Около семи они вышли из дому, вполне элегантная пара: он в сером коверкотовом пальто-реглан, темно-синем в полоску костюме, черных ботинках, которые он не любил за то, что они жали; она в коротком венгерском пыльнике с фиолетовой «искрой», с розовой воздушной косынкой на шее, в удушливом облаке «Красной Москвы».

— В театр? — удивилась соседка, попавшаяся на лестнице.

— Вроде этого, — отозвался Георгий Филиппович.

Около восьми они вошли в подъезд нового дома на одной из недавно застроенных окраин, поднялись в лифте на третий этаж. На двери квартиры с нужным номером сияла медная дощечка: Петр Иванович Лепешкин. Подавляя робость, Георгий Филиппович нажал кнопку звонка.

Дверь открыла пожилая рыхлая толстуха в фартуке, но не успели гости переступить порог, как в передней, освещенной неоновыми трубками, появились стройная, чуть полнеющая женщина лет тридцати и упитанный мужчина с моложавым, гладким, розовым лицом и тронутыми интеллигентной сединой висками.

— Вот они, наконец-то! — сказала женщина глубоким низким голосом. — А мы уж думали, что вы не придете!

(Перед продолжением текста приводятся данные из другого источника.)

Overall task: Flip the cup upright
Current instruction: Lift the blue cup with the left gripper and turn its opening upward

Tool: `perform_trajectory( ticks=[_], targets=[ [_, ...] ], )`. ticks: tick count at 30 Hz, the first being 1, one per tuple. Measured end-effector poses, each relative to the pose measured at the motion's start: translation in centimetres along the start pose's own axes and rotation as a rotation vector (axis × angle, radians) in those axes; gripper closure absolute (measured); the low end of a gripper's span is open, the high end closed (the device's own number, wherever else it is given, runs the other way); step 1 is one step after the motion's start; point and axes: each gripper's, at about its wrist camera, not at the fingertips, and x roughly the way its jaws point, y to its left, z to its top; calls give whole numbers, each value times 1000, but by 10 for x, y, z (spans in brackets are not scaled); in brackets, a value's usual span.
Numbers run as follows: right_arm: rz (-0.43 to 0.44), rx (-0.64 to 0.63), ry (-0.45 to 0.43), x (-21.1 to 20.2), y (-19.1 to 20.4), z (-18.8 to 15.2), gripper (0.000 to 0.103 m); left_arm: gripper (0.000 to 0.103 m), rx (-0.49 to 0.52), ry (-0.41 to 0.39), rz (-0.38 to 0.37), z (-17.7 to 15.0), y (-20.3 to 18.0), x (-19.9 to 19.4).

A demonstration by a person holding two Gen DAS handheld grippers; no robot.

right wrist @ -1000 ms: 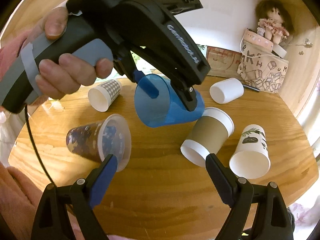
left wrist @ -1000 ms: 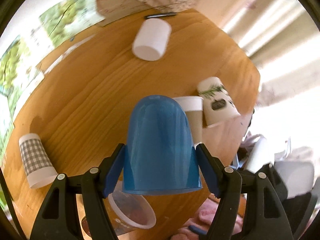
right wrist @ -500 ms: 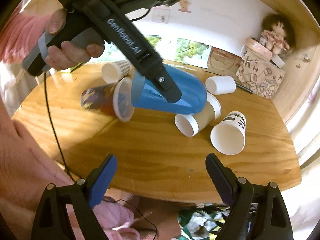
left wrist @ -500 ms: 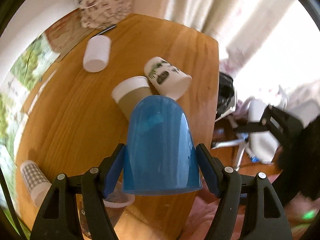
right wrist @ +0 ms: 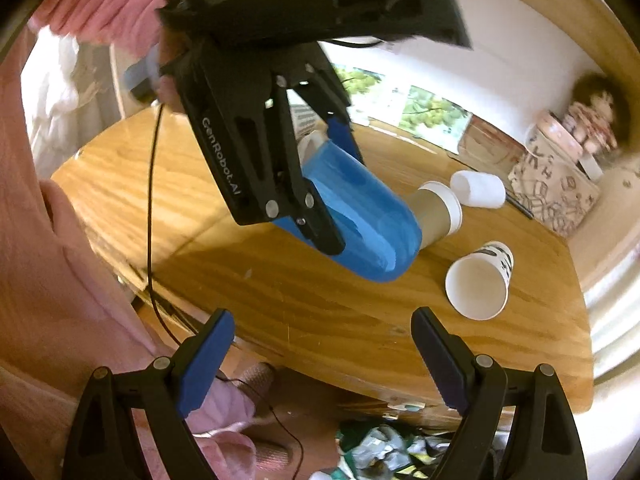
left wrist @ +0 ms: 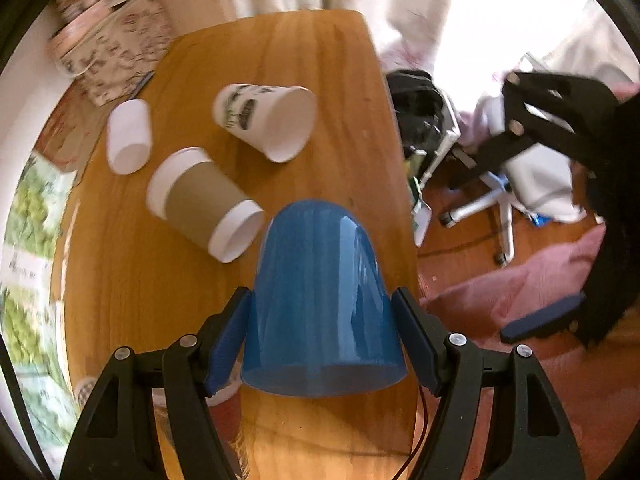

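Observation:
My left gripper (left wrist: 322, 340) is shut on a translucent blue cup (left wrist: 320, 300), gripping its sides near the rim. The cup's closed bottom points away from the camera. In the right wrist view the blue cup (right wrist: 368, 228) hangs tilted above the wooden table (right wrist: 280, 288), bottom aimed down and to the right. My right gripper (right wrist: 322, 356) is open and empty, held off the table's front edge, and shows at the right in the left wrist view (left wrist: 560, 312).
On the table lie a brown-sleeved paper cup (left wrist: 200, 204), a white cup with a dark print (left wrist: 264, 120) and a small white cup (left wrist: 128, 136), all on their sides. A patterned bag (right wrist: 556, 196) stands at the back. A chair base (left wrist: 492, 196) is on the floor.
My left gripper has swung the blue cup round towards the table's right end and tilted its bottom downward. My right gripper has drawn back past the table's front edge.

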Motion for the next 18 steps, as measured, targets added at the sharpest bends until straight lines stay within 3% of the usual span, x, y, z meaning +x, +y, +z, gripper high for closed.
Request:
perform_trajectory(
  ticks=[5, 10, 18],
  targets=[
    [8, -90, 21, 4, 9, -4, 13, 30, 154, 18, -33, -2, -16, 5],
    [25, -111, 33, 9, 10, -4, 13, 31, 243, 7, -52, -5, -27, 9],
    [73, -134, 45, 24, 11, 4, 13, 31, 138, -14, -127, -3, -6, 8]
  ],
)
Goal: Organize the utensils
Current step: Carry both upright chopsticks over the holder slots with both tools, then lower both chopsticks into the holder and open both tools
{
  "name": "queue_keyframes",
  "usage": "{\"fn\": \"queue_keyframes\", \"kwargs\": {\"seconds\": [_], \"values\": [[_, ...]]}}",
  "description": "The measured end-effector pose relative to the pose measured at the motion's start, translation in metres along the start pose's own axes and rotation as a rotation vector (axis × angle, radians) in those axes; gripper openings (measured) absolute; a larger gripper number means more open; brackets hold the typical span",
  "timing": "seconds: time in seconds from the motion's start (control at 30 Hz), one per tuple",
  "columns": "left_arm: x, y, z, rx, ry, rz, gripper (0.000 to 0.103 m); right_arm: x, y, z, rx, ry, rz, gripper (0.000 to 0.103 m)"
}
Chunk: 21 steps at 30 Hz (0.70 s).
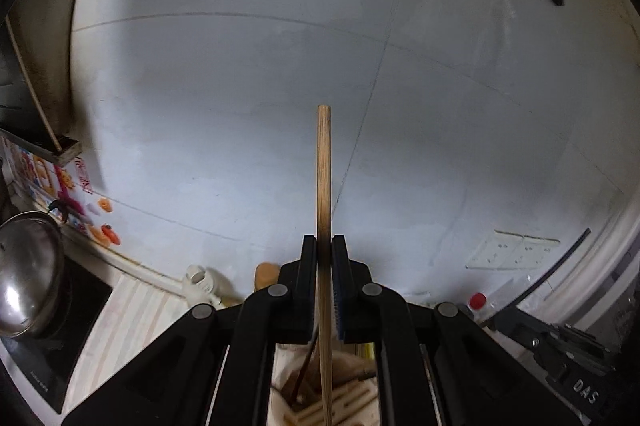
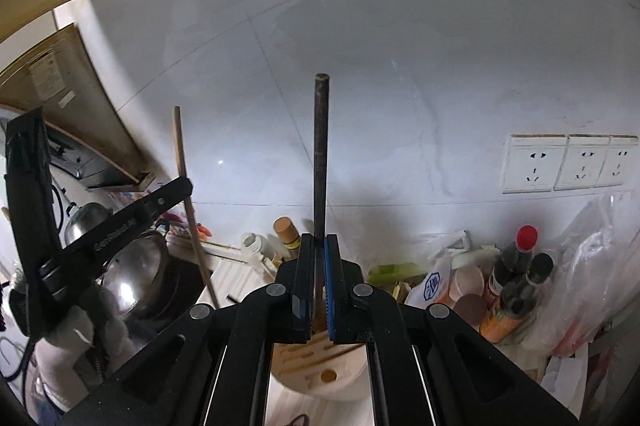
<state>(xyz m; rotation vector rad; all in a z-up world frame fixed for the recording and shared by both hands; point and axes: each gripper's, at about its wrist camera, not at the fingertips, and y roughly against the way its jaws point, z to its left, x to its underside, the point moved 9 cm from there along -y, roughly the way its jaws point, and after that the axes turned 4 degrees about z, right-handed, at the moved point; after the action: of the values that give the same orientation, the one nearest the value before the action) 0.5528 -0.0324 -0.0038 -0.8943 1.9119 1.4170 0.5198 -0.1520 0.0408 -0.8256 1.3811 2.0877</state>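
Two hand-held grippers, each clamped on one chopstick. Left gripper (image 1: 324,246): jaws pinched on a pale wooden chopstick (image 1: 323,170) pointing to 12 o'clock. Right gripper (image 2: 319,246): jaws pinched on a dark round chopstick (image 2: 321,154), likewise upright. At 6 o'clock under both sits a white slotted utensil holder (image 2: 320,370).

I count two chopsticks, one light (image 1: 324,186) and one dark (image 2: 321,154), three wall sockets (image 2: 568,162) and one utensil holder (image 2: 320,366) below.
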Motion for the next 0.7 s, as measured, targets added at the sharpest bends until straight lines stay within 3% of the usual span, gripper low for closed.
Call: {"fn": "queue_keyframes", "kwargs": {"seconds": [0.37, 0.7], "values": [[0.028, -0.072, 0.014, -0.001, 0.009, 0.08, 0.005, 0.009, -0.057, -0.015, 0.022, -0.006, 0.079, 0.005], [0.058, -0.09, 0.018, -0.036, -0.016, 0.14, 0.005, 0.027, -0.087, -0.013, 0.02, 0.006, 0.139, 0.005]]}}
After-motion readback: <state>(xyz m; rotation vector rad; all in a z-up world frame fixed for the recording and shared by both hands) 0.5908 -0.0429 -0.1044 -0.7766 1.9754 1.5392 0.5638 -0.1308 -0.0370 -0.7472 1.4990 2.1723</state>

На ней было желтое с золотым отливом платье. Голые руки и шея коричневели равномерным загаром, каштановые волосы тоже отливали желтизной; то ли выгорели на солнце, то ли так были покрашены. Лицо чистое, смуглое, ресницы чуть подведены, глаза карие, слегка навыкате, прямой короткий нос, полные, четко очерченные губы. «Черт возьми, живописная женщина», — невольно заметил про себя Георгий Филиппович. Но его больше занимал хозяин дома, который широко улыбался и ужимчиво кланялся. Лепешкин, Лепешкин… Где-то я слышал эту фамилию. А может быть, это только кажется, потому что за последние дни было столько разговоров?

— Очень рад, что вы оказали, как бы сказать, честь, — говорил Лепешкин как на сцене, помогая Георгию Филипповичу снять пальто.

— Моя жена, Нина Сергеевна, — представил Георгий Филиппович.

— Оч-чень, оч-чень приятно. А вот это моя супружница — Аделия Викторовна.